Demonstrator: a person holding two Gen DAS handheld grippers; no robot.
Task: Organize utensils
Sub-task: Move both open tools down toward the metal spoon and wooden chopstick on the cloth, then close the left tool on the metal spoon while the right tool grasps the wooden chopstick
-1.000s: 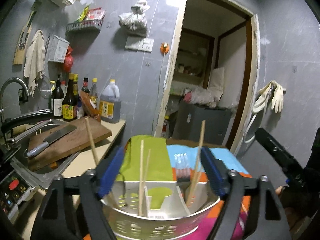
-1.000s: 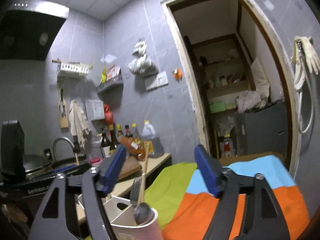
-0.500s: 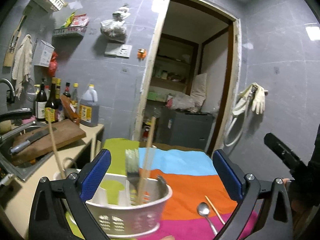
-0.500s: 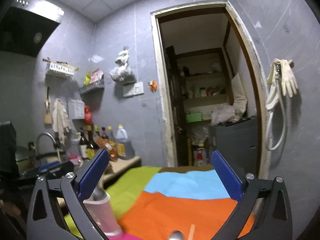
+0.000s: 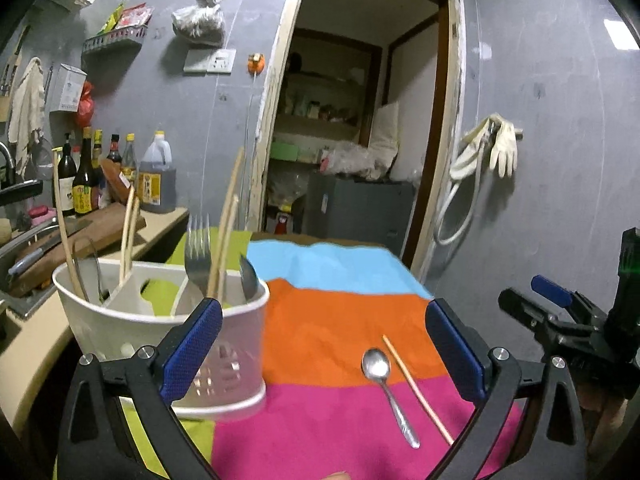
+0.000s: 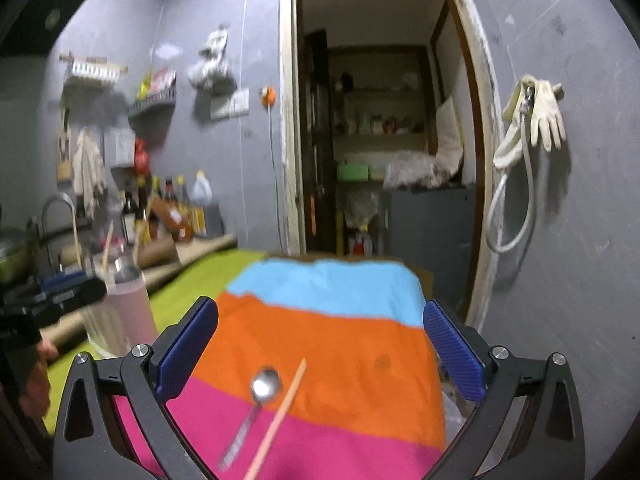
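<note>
From the left wrist we see our left gripper [image 5: 320, 344] spread wide and holding nothing, with the white utensil caddy [image 5: 160, 332] just left of it carrying a fork [image 5: 197, 248] and chopsticks [image 5: 224, 232], while a spoon [image 5: 378, 368] and a single chopstick [image 5: 416, 388] lie side by side on the striped cloth [image 5: 340, 320]. From the right wrist we see our right gripper [image 6: 320, 348] also wide and empty above the blurred spoon [image 6: 265, 384] and chopstick [image 6: 280, 412], near each other on the cloth [image 6: 340, 332].
</note>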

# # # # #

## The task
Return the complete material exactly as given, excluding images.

## Task result
Demonstrator: a person holding two Gen DAS handheld grippers; no robot.
Task: Organize utensils
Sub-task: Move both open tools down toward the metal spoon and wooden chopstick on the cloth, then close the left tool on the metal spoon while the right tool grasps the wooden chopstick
-1.000s: 
-1.000s: 
-0.500s: 
-0.500s: 
+0.000s: 
+0.000s: 
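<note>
From the left wrist we see our left gripper [image 5: 320, 344] spread wide and holding nothing, with the white utensil caddy [image 5: 160, 332] just left of it carrying a fork [image 5: 197, 248] and chopsticks [image 5: 224, 232], while a spoon [image 5: 378, 368] and a single chopstick [image 5: 416, 388] lie side by side on the striped cloth [image 5: 340, 320]. From the right wrist we see our right gripper [image 6: 320, 348] also wide and empty above the blurred spoon [image 6: 265, 384] and chopstick [image 6: 280, 412], near each other on the cloth [image 6: 340, 332].
</note>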

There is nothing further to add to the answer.